Task requirements: Beneath this instruction is a listing. Transcribe from it only the stretch from the line with "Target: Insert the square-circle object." through the line with "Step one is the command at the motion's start", both end lines included, exactly as written.

Material provided:
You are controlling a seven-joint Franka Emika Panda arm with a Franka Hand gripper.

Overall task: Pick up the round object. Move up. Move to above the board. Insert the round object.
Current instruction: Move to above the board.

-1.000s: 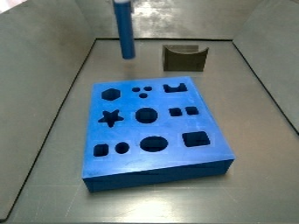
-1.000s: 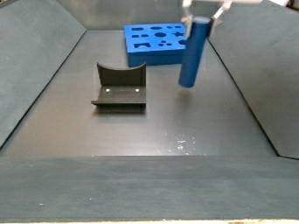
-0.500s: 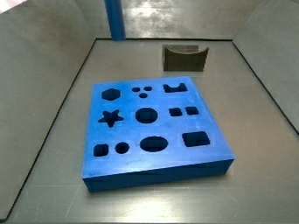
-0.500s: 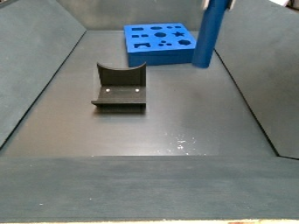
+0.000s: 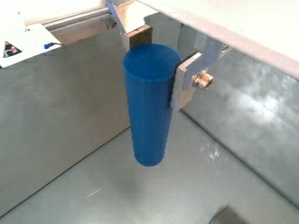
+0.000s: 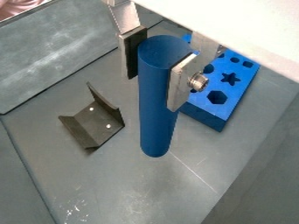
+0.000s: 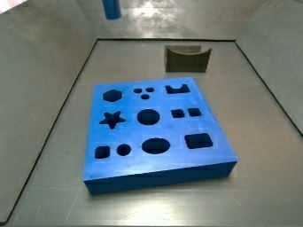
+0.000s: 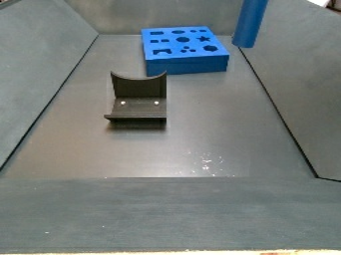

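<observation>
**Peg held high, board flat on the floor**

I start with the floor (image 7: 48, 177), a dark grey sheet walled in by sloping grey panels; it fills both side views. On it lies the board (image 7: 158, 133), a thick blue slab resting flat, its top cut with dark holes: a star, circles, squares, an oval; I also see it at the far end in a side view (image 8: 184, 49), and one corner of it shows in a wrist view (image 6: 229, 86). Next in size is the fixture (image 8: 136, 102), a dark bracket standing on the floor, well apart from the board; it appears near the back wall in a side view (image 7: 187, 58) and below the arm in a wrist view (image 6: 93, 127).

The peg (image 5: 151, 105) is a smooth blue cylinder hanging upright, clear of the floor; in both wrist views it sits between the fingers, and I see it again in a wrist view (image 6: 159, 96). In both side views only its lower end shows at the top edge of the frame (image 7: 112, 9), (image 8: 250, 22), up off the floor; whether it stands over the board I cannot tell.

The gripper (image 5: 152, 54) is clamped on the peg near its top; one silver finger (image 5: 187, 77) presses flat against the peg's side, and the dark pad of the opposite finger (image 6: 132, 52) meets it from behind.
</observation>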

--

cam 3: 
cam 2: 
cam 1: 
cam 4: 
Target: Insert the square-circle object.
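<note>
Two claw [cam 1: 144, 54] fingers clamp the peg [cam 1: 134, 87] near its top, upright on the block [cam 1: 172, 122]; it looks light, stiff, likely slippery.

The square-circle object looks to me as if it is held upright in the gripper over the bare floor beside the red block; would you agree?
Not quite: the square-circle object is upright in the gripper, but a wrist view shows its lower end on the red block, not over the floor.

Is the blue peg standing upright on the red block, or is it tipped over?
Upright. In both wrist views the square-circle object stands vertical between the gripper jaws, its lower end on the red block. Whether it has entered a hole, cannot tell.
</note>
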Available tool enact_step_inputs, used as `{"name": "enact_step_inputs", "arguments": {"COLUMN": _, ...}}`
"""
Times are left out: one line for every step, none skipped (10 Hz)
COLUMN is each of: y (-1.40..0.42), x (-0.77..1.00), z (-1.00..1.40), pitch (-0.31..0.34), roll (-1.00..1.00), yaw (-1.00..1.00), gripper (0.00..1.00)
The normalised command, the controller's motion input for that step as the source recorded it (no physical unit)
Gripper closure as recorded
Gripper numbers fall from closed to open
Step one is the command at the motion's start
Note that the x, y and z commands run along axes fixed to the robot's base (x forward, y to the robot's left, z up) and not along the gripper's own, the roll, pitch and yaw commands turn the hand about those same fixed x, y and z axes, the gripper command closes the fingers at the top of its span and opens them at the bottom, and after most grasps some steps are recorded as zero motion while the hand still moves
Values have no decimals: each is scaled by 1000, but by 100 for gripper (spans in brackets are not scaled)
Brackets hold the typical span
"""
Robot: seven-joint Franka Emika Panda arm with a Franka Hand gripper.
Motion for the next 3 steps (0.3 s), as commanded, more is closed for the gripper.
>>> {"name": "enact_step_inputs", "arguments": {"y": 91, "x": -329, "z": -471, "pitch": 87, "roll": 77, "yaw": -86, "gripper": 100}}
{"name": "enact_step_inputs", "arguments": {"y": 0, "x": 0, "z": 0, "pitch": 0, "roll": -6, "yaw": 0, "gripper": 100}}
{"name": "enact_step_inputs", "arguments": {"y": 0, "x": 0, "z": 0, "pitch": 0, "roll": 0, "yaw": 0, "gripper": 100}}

Written answer:
Target: Insert the square-circle object.
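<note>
Two claw [cam 1: 144, 54] fingers clamp the peg [cam 1: 134, 87] near its top, upright on the block [cam 1: 172, 122]; it looks light, stiff, likely slippery.

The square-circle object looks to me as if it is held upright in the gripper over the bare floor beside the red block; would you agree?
Not quite: the square-circle object is upright in the gripper, but a wrist view shows its lower end on the red block, not over the floor.

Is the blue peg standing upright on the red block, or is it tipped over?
Upright. In both wrist views the square-circle object stands vertical between the gripper jaws, its lower end on the red block. Whether it has entered a hole, cannot tell.
</note>
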Available tool enact_step_inputs, used as `{"name": "enact_step_inputs", "arguments": {"COLUMN": _, ...}}`
"""
Times are left out: one line for every step, none skipped (10 Hz)
COLUMN is each of: y (-1.40..0.42), x (-0.77..1.00), z (-1.00..1.40), pitch (-0.31..0.34), roll (-1.00..1.00), yaw (-1.00..1.00), gripper (0.00..1.00)
The normalised command, the controller's motion input for that step as the source recorded it (no physical unit)
Gripper closure as recorded
Gripper numbers fall from closed to open
Step one is the command at the motion's start

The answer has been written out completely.